REQUIRED WORK>
The answer must consist of the entire listing, repeated exactly.

RAW DATA>
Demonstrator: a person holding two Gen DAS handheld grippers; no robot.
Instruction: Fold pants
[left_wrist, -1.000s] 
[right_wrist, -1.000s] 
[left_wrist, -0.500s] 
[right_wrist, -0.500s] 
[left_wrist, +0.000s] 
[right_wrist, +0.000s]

SOLUTION TO THIS PROBLEM>
Demonstrator: a person holding two Gen DAS handheld grippers; no robot.
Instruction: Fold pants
[left_wrist, -1.000s] 
[right_wrist, -1.000s] 
[left_wrist, -0.500s] 
[right_wrist, -0.500s] 
[left_wrist, +0.000s] 
[right_wrist, +0.000s]

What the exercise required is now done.